The rationale for this requirement is “to ensure the prevention of alcohol-impaired driving fatalities, advanced drunk and impaired driving prevention technology must be standard equipment in all new passenger motor vehicles.”

The bill lays out several justifications for such a measure, noting that one-third of all highway fatalities in the United States are related to alcohol impairment and that there were 10,142 alcohol-impaired driving fatalities in the U.S. where the driver’s BAC was 0.08 or higher in 2019 alone.

The legislation cites the Insurance Institute for Highway Safety, which estimated 9,400 alcohol-impaired driving fatalities could be prevented by advanced technology targeting drunken and impaired driving.

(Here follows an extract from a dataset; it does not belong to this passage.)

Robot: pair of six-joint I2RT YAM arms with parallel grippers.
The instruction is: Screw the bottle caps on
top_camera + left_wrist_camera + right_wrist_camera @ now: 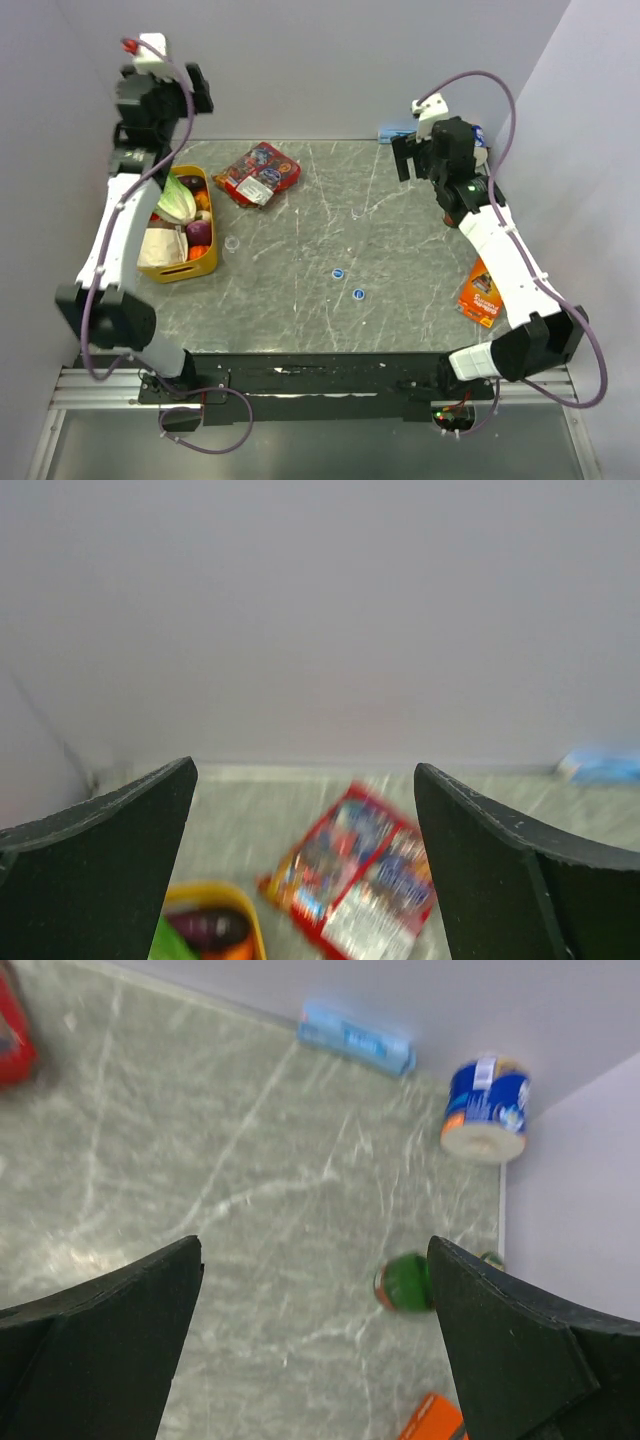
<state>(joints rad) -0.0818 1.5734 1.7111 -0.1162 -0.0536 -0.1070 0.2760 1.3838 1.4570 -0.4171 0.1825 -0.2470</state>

According to the Daily Mail, the Driver Alcohol Detection System for Safety program — a public-private collaboration with partial funding from the federal government — is developing two distinct alcohol detection systems that would passively monitor the vehicle with no input from the driver.

One system places a sensor in the vehicle that tests the air to detect the BAC levels of the driver, it said.

A big concern here revolves around those kind, patient souls who decide to be a designated driver for their drunken friends. The Daily Mail rightfully noted that in order for this system to work, it needs to be able to tell the difference between a driver’s breath and that of the passengers.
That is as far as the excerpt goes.